For some, the language barrier has been received as a sign the film is not about, or for, them. For others, it’s an invitation to feel their way through the film without needing to understand everything. For viewers whose experience of mixed heritage, or of coming from an immigrant family in the UK, is aligned with that of the lead character in the film, the response has often been more visceral and I’ve been really moved by the intensity of emotion evoked and shared. In Parallel 平行, my first narrative short, I wanted to share an experience I hadn’t seen on screen much before. I grew up against the soundtrack of spoken Cantonese, so my relationship with the language is one that involves frustration but also an appreciation for the tones, rhythms and sensory experience of language. It’s non-remarkable to me, my siblings, cousins and friends, to inhabit spaces where we expect to be missing out on most of what people are saying to each other, but I wanted to celebrate what this loss also invites: to observe more closely, to experience a space in a more immersive way, to develop a more embodied language of expression that has a power and intimacy all of its own.

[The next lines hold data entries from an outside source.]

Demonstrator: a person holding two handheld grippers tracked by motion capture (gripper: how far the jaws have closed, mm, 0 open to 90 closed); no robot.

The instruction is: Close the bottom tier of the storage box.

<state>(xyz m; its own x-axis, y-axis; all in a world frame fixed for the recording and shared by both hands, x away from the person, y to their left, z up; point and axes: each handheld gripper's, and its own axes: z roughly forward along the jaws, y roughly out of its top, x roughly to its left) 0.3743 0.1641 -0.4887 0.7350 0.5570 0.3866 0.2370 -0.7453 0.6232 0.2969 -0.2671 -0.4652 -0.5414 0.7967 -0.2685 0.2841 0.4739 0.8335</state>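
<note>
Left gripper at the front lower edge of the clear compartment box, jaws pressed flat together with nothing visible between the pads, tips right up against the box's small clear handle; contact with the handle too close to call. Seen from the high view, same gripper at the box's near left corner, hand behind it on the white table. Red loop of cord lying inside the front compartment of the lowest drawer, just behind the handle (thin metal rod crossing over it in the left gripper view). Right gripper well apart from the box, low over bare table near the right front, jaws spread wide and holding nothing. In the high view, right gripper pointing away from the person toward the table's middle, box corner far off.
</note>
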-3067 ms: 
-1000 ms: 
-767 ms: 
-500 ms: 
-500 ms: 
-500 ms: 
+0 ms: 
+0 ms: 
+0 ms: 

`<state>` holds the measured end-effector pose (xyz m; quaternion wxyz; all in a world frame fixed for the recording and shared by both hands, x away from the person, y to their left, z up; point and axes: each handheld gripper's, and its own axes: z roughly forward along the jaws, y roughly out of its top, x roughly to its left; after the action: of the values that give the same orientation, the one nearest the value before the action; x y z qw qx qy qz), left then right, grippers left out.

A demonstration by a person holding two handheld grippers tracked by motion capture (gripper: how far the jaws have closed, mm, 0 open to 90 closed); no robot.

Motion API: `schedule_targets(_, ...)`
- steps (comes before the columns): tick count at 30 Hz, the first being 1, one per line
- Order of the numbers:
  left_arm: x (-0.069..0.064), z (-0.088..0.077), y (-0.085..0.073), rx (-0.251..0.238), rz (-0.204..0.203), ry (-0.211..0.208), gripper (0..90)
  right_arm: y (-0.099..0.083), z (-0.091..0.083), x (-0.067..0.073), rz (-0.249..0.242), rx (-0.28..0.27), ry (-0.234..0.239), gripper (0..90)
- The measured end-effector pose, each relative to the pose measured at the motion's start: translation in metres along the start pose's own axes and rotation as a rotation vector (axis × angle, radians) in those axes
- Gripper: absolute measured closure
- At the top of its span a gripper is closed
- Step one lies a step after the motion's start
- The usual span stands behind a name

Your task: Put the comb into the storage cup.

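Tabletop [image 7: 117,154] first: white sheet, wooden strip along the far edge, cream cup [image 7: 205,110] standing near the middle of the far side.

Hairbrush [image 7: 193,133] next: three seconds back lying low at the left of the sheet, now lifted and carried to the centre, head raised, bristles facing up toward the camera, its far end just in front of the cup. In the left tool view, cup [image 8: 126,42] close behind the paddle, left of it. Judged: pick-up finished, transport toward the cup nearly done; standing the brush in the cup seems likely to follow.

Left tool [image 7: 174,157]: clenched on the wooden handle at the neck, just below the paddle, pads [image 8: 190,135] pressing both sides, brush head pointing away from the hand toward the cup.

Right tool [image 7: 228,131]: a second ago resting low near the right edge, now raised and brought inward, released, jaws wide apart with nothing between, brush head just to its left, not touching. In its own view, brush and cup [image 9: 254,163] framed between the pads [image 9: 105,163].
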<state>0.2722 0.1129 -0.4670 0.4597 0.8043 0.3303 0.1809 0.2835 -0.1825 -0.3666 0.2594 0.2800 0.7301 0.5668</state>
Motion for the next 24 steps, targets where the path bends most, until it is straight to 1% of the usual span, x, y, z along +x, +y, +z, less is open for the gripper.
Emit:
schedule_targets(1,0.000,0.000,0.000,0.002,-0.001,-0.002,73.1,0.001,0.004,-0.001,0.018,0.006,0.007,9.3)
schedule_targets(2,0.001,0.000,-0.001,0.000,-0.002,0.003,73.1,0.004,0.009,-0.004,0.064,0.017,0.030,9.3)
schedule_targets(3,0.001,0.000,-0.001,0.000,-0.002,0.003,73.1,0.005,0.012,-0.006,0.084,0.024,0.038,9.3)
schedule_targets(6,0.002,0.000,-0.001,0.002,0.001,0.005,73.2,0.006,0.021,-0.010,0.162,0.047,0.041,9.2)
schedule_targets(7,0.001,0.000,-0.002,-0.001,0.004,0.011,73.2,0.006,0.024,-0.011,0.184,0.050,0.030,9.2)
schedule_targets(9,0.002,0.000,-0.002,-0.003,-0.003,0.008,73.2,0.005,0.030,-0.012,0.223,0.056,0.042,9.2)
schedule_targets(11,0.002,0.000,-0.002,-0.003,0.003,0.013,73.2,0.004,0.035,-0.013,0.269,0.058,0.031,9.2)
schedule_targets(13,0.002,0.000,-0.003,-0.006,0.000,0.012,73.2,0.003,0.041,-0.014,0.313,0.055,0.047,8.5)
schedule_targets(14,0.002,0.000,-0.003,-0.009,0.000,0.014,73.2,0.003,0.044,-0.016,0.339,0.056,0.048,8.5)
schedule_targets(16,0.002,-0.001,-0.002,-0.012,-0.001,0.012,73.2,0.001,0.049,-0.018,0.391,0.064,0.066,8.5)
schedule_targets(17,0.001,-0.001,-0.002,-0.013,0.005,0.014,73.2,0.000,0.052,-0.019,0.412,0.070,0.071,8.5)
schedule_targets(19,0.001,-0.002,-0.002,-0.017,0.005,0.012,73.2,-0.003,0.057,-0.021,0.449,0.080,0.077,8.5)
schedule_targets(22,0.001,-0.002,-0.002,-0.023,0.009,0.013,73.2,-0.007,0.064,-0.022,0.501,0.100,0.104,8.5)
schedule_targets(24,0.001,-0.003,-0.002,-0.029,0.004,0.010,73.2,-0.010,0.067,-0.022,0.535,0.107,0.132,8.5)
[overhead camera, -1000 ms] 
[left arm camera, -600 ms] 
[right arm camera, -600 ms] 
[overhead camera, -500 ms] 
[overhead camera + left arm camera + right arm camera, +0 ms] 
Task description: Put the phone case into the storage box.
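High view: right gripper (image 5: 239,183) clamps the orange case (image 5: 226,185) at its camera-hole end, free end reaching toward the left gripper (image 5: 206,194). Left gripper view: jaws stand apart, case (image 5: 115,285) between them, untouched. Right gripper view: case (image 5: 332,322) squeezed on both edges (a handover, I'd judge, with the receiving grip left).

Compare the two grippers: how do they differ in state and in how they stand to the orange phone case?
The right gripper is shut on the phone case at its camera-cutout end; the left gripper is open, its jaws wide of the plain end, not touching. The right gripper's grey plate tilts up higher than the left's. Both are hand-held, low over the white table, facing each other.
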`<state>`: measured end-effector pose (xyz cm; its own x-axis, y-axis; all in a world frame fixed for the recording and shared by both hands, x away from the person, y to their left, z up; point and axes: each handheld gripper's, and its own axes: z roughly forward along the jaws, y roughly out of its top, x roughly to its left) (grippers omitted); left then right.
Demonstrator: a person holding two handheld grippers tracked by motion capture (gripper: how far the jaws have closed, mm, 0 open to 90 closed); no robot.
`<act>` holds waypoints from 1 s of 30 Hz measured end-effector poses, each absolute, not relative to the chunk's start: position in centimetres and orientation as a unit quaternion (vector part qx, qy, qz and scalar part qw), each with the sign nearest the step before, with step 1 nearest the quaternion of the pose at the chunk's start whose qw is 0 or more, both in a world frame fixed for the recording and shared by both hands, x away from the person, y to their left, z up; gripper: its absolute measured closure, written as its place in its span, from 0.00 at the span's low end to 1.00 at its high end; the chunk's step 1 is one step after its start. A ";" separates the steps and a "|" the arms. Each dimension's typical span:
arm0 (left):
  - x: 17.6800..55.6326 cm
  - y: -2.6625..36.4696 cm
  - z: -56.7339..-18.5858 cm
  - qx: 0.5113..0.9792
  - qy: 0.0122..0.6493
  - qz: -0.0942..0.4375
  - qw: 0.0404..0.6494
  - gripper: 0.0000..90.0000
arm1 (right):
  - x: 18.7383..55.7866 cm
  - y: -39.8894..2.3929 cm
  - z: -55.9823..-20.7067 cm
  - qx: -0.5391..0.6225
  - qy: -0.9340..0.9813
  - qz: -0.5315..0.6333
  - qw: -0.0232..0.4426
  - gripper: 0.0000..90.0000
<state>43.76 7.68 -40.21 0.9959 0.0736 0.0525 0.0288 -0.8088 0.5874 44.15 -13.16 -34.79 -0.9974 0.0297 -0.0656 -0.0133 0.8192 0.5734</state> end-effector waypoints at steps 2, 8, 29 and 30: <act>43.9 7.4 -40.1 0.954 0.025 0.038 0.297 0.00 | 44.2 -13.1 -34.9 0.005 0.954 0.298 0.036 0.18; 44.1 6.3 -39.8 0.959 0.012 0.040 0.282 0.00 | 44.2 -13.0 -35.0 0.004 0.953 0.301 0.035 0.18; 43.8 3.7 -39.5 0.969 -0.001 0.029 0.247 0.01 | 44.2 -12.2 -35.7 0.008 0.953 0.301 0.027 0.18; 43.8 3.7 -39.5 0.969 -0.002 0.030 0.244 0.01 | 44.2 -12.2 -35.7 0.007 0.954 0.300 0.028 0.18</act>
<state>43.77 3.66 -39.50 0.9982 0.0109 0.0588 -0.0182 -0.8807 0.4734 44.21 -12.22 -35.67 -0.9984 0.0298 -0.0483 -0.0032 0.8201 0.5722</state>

Does food play an important role here? Why did you choose to film a dim sum lunch in particular?
Parallel 平行 explores the motifs we use to define and hold onto ideas of identity and belonging – one of those is food. Food is such a universal means by which we express emotion, affection, connection and kinship. I chose to centre the film around a dim sum lunch because it’s the way I felt most directly engaged with Chinese culture, growing up in Essex. Going for dim sum was a weekly ritual, either going to restaurants in Essex or meeting family in Chinatown in London, Manchester or Glasgow. Those are the moments that most acutely highlight the fault lines that occur because of language.
Dim sum lunch is as much about having a space to feel ‘home’ as it is the food and would last for hours, so as a young child there were times when I would be really bored (I got very told off by an auntie for mindlessly using a chopstick to drip hoi sin sauce into the salt shakers in New World), but I also loved the chaos and frenzy of food being brought out and not knowing what was being piled into the rice bowl and watching the bright red and green jelly being swished up and down on trolleys. Dim sum involves a lot of movement, a lot of choreography and we tried to capture some of the circularity of movement in the choreography of the film.
In January I was invited to programme and produce an event for London Short Film Festival called Not Too Sweet – an evening highlighting work by filmmakers of East and Southeast Asian heritage. Not Too Sweet explored the twisty, tangy, melty role of food across ESEA cultures: from the meditative crafting of a clay dumpling to grocery store dance routines with pak choi as props, to the steely glare of an unwanted anchovy; the films offered a tantalising menu of sensory delight but were underpinned by the sharper, sourer feelings of longing and displacement that unite the ESEA diaspora experience. I felt honoured to be asked to curate a programme like this and it was a really special screening; being with an audience that laughed at the same things and felt allowed to laugh at them.
What’s next for you?
I’ve been developing a short documentary film about the artistry, mystery and mythology of Chinese lion dance and its relationship with Chinese martial arts. My family has long been involved in martial arts in Hong Kong and in the UK, and it’s something I’m hoping to explore in the film. We got to the final 12 in the Netflix Documentary Talent Fund with the film, and now we’re looking for new sources of funding.
I’m also developing a dance film set in the Essex countryside that engages with the lack of ESEA representation in rural spaces. I’m excited to return to dance and choreography work, and excited about conversations I’m having with collaborators about that!